© Libération 23 août 2004
La collision d'un Mirage 2000 avec un ULM fait deux morts
Parti d'Istres pour un vol d'entraînement, l'appareil de l'armée
de l'air a percuté lundi matin l'ULM dans le Puy-de-Dôme. La ministre
de la Défense a demandé un enquête.
Par Liberation.fr
lundi 23 août 2004 (Liberation.fr - 16:31)
Cette fois, l'armée de l'air, confrontée depuis un an à
des incidents en cascade, ne pourra pas s'abriter derrière la loi des
séries. Et devra expliquer publiquement comment un Mirage 2000 N qui
effectuait un vol d'entraînement a pu percuter un ULM, lundi matin au-dessus
du Puy-de-Dôme (Auvergne) tuant ses deux occupants. L'appareil, un avion
de combat biplace de la base aérienne 125 d'Istres (Bouches-du-Rhône),
effectuait un vol à vue en patrouille avec un autre avion lorsqu'il est
entré en collision avec l'ULM, vers 09h30 à Aubusson d'Auvergne,
à l'est de Clermont-Ferrand. Son pilote, âgé de 63 ans,
détenteur d'une licence de vol en cours de validité, ainsi qu'un
touriste parisien de 55 ans ont trouvé la mort. Le Mirage accidenté
s'est posé sur l'aéroport de Clermont-Ferrand.
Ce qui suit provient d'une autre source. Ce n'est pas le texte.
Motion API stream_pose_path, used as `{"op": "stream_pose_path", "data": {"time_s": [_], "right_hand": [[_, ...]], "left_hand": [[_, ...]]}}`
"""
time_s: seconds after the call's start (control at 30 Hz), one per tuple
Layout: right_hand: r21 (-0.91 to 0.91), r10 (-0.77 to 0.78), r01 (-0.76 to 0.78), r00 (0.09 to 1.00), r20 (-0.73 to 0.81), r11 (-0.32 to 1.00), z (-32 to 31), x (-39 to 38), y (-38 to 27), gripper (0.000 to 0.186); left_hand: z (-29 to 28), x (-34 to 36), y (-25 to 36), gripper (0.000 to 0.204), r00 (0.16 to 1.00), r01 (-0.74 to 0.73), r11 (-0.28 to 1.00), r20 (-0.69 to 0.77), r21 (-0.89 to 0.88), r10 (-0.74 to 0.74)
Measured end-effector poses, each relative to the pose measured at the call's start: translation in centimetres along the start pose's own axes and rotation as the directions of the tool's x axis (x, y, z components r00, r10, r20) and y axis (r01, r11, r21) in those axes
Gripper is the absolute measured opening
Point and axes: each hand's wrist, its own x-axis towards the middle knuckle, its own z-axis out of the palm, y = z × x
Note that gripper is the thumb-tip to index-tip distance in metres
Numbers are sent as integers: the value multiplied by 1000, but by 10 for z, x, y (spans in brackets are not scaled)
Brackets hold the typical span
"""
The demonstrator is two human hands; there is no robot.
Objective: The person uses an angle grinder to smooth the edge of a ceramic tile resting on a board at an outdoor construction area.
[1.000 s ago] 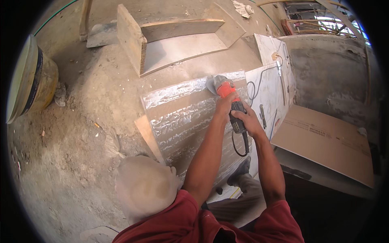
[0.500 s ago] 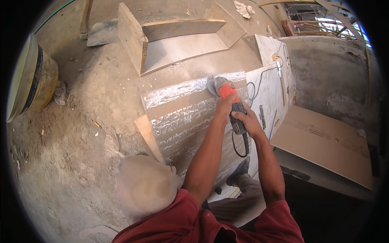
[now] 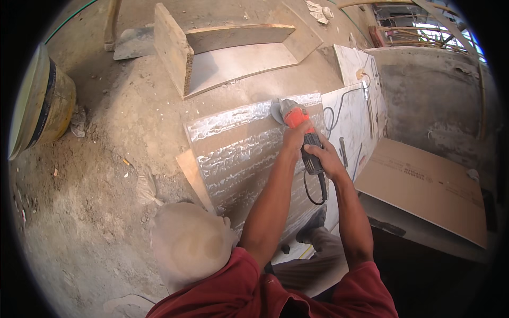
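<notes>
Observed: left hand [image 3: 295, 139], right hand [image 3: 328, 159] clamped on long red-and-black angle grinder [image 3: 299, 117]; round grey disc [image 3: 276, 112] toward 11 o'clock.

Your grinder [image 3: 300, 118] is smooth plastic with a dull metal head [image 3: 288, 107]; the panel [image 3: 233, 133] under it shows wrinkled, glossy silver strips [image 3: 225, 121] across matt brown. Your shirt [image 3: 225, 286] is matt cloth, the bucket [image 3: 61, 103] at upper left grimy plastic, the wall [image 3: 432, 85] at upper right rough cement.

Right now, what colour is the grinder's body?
The grinder body is red and black, clearest in the head view.
</notes>
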Motion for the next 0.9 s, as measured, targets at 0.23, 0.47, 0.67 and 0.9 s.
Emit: {"op": "stream_pose_path", "data": {"time_s": [0.23, 0.47, 0.67, 0.9], "right_hand": [[18, -27, 26, 1000, 7, 999, 9, 0, -12, 76], [21, -3, 3, 1000, -3, 1000, 5, -4, -5, 75], [64, -32, 34, 999, -29, 997, 2, -2, -2, 74], [57, 36, -37, 999, 14, 998, 4, -2, -5, 74]], "left_hand": [[-3, 3, 6, 31, 997, -30, 999, 65, 15, 29], [-4, 2, -2, 29, 1000, 12, 1000, 22, 0, -12], [6, -2, 6, 25, 1000, -22, 1000, 16, 9, 21], [-2, 2, 2, 31, 1000, -13, 998, -3, 58, 13]]}}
La ministre de la Défense, Michèle Alliot-Marie, qui a exprimé
dans un communiqué «sa profonde émotion» a immédiatement
exigé que toutes les lumières soient faites sur les circonstances
de l'accident. «Au-delà de l'enquête technique, le ministre
de la Défense a demandé au chef d'état-major de l'armée
de l'air de diligenter immédiatement une enquête de commandement
pour établir, dans les plus brefs délais, les circonstances de
ce drame et les différentes responsabilités, afin d'en tirer toutes
les conséquences», a indiqué le ministère. Pour l'heure,
un officier du Sirpa-air précise: «De mémoire, c'est la
première fois qu'on a un accident impliquant un petit aéronef
civil. C'est l'enquête qui déterminera les circonstances de la
collision. Quelles étaient les hauteurs des uns et des autres, pourquoi
ils se sont touchés?».
Selon les premiers éléments de l'enquête, la collision s'est
produite alors que la patrouille volait à 500 pieds d'altitude (150 mètres).
«A cette altitude-là, c'est du vol à vue car les radars
ne sont pas en mesure de détecter un appareil», précise
le ministère de la Défense. L'ULM, qui avait décollé
d'Ambert, s'est écrasé «en zone forestière»,
à une vingtaine de kilomètres au sud-est de Thiers (Puy-de-Dôme),
où d'importants moyens ont été mobilisés pour ramasser
les débris.
Cet accident dramatique vient s'ajouter à une longue série noire:
entre mars 2003 et mars 2004, dix-sept militaires ont été tués
au cours de six accidents aériens. C'est trois fois plus qu'au cours
des six années précédentes. Interrogé en mai dernier
par Libération, le général Richard Wolsztynski, chef d'état-major
de l'armée de l'air avait évoqué un phénomène
«statistique» et rappelé que «sur dix ans, notre taux
d'accident est resté comparable à celui des autres grandes armées».